Por outro lado, a necessidade de garantir o desenvolvimento do Brasil, ou como diz a Constituição, o desenvolvimento nacional, já não tem mais nenhum apelo de natureza exclusivamente produtiva. O desenvolvimento nos próximos 30 anos estará profundamente, e ineditamente, conectado à inteligência artificial (IA), à produção de bens liderada pela indústria 4.0 (IoT) e à tecnologia que imita e controla a vida. Isso quer dizer que o modelo de desenvolvimento industrial ou agroindustrial concebido dos anos 1940 a 1960 do século passado, e para o qual instituições como o Banco Nacional de Desenvolvimento Econômico e Social (BNDES), a Empresa Brasileira de Pesquisa Agropecuária (Embrapa) e o Banco do Brasil foram concebidos como peças fundamentais, será radicalmente abalado. Esse modelo gerou uma indústria petroquímica avançada, uma indústria aeronáutica importante, uma renovada agroindústria e um sistema bancário competitivo. Mas o baixo investimento na pesquisa e desenvolvimento de novas tecnologias não foi suficiente para gerar expansão proporcional do setor de serviços, nem para fazer florescer algum dos três setores mencionados. O Brasil favoreceu e tem protegido mais intensamente a indústria de bens de consumo e produtos da cadeia de alimentos básicos (particularmente a carne vermelha) e de vegetais pouco viáveis para o consumo humano (soja). A necessidade de garantir a resiliência econômica para o Brasil exigirá uma mudança radical aqui: instituições de ciência e tecnologia devem proliferar para apoiar as decisões de investimento econômico.

Por fim, a garantia do desenvolvimento nacional exigirá a reinvenção da governança das cidades, notadamente das metrópoles, e do meio ambiente, em especial de recursos escassos, como a água, e o reaproveitamento dos resíduos.
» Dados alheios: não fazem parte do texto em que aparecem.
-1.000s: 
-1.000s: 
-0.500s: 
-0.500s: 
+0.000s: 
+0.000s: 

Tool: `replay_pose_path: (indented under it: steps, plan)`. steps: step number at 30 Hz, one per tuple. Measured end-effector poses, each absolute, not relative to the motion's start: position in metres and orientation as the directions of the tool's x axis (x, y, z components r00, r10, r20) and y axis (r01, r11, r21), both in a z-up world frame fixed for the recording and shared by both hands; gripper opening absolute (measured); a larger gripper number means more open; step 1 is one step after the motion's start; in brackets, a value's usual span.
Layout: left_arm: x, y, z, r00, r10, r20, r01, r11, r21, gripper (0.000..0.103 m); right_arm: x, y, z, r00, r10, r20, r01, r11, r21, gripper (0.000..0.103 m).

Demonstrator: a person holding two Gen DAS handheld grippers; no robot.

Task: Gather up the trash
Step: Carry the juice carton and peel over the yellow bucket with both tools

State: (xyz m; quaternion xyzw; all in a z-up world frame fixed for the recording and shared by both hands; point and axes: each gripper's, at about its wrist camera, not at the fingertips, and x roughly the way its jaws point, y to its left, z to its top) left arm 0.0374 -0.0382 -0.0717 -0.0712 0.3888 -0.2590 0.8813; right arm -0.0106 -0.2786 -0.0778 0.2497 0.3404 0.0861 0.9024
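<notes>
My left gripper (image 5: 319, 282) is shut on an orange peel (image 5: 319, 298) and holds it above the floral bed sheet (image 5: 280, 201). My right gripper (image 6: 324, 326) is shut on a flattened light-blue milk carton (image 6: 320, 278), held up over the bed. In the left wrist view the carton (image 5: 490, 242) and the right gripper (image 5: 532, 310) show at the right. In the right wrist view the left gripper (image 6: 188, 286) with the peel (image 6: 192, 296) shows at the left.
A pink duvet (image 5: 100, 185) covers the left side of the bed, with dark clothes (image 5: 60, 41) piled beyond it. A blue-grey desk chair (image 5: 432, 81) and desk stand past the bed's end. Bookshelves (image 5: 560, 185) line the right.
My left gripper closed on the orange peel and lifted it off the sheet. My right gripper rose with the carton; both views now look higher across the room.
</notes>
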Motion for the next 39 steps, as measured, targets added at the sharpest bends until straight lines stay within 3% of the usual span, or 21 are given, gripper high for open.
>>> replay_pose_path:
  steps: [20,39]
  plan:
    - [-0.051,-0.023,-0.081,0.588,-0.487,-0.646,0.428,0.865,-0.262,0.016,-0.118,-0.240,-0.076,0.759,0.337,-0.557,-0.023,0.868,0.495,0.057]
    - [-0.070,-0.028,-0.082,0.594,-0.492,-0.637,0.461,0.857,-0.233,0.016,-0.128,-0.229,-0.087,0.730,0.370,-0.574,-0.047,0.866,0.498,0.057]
O nível político local, portanto, será muitas vezes mais importante do que é hoje. Em relação à resiliência urbana e ambiental, o direito constitucional de 1988 teve poucas ideias estimulantes. Nisso estamos, de fato, muito atrasados, e precisaremos imaginar smart cities.

Esse contexto mais profundo coloca em primeiro lugar uma instituição pouco prestigiada no Brasil: a ciência. Nunca houve um momento mais importante para uma nova e audaciosa política científica do que o atual. A revolução do desenvolvimento, que exigirá muito dos governos e de novas instituições está ligada, como nunca, ao êxito do novo conhecimento científico e do domínio de tecnologias que ele possa propiciar para o âmbito econômico, social e ambiental.

O “momento constitucional” tem duas crises: uma superficial e outra profunda que vai aparecendo progressivamente. As duas exigem ação. A primeira exige ação dentro das regras e instituições vigentes. Mas é apenas uma casca. A segunda traz uma semente nova: a demanda por conhecimento científico de ponta em todos os setores da vida. Esta reclama um novo pacto de civilidade, um novo arranjo de prioridades que, definitivamente, passou desapercebido pela Assembleia Nacional Constituinte. É o grande desafio constitucional do nosso tempo.

Carlos Luiz Strapazzon

Editor-Chefe/EJJL

Dez. 2017

Joaçaba, v. 18, n. 3, p. 597-600, set./dez. 2017


1 Esta é uma versão atualizada de opinião publicada com o título: O momento constitucional do Brasil, nos Cadernos Jurídicos da OAB PR, v. 69, p. 59, 2017.